『ドビュッシー音楽論集』(平島正郎・訳 岩波文庫 1921→96年)

 最近の私達の店は、すっかり先祖帰りしてジャズ喫茶になっている。それも、コンテンポラリー・ジャズではなく、古き良き「ダンモ」。

40年間、その時々の新譜をかけて来た当店としては、不本意でもあり、そのうしろめたさがないでもないだが、その40年よりも以前のジャズは、かけていなかった訳だから、私にとっては新鮮で気分がいい。いや実際、聴いていない素晴らしいアルバムが、まだまだたくさんある。という認識で楽しんでいます。

さて、そこで「ダンモ」の前、単にジャズと言われていた時期、つまりモダーン・エイジの前の音楽を、批評した本書を読んでおこう、というのが今回のテーマ。

今はクラッシクの大作曲家であるドビュッシーも、時代の新しい作品を懸命に研究していたことを示すのが本書で、作家自身が新しいものを求めて、論考を残していた。

その守備範囲は、当然19世紀から20世紀初頭の作品で、ベートーベンからワーグナー、リヒャルト・シュトラウス、グリーグ、ベルリオーズ、グノーと中学の頃、暗記して試験に臨んだ際の名前がズラリ並んでいる。

彼は、それらの作家の作品を批判的に読み込んで、自らの作品を作っていたのだろうか。

 その彼の作品の内容だが、例えば、ある聴衆のひとりがドビュッシーの「旋律を抹殺」しているのを褒めたのに対し、彼は「私の音楽は全て旋律でしかあるまい」と努力しているのですよ!と抗議していたという。(訳者による覚え書き)

 つまり、流動的な持続そのものが進行する時間のなかで「線的な声部の動き」が組み合わされて和音を形成し、音色に変化をもたらせ、結果ポリフォニックな響きが実現されている。

よりシンプルにいえば、心地よい響きがリズム/メロディ/ハーモニーに支えられているのが、彼の音楽ということになる。

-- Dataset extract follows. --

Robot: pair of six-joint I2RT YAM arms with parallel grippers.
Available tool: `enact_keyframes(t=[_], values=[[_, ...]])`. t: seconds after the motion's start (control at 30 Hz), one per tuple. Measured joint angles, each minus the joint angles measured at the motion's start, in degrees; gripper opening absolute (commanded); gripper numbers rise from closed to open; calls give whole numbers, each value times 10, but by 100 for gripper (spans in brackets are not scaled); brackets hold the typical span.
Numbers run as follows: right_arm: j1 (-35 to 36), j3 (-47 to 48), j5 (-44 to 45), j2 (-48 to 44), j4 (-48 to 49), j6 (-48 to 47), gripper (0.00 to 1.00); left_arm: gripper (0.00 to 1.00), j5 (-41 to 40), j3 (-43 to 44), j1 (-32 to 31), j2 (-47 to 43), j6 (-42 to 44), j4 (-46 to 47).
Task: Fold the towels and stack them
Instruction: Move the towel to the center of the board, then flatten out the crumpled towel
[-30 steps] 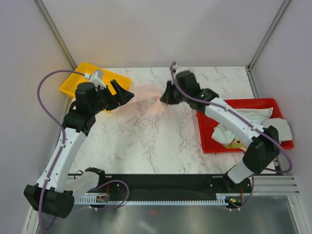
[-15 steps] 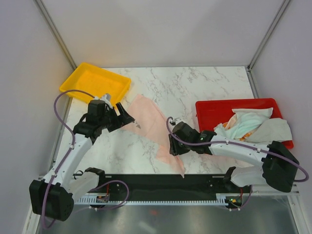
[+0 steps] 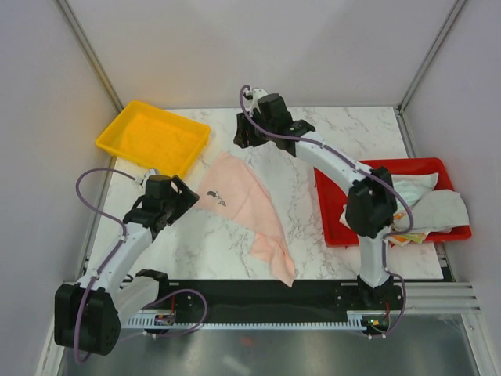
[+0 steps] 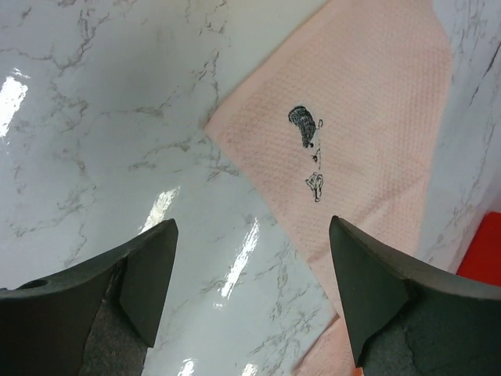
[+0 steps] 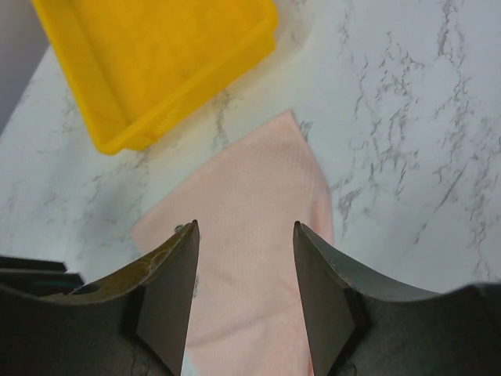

 そして、それは取りも直さず私達が日頃、耳にしているポップスなのだ、と私は思う。クラッシクの批評言語は、耳慣れないかも知れないが、クラッシクは別に堅苦しいものでもなく、難解でもない。良いものは心休まるし、活力が湧く。

 というわけで、本書によって中学の教室に先祖帰りしては、どうだろうか。夏休みも近い。

 朝のラジオ体操でも、やってみたらどうだろうか。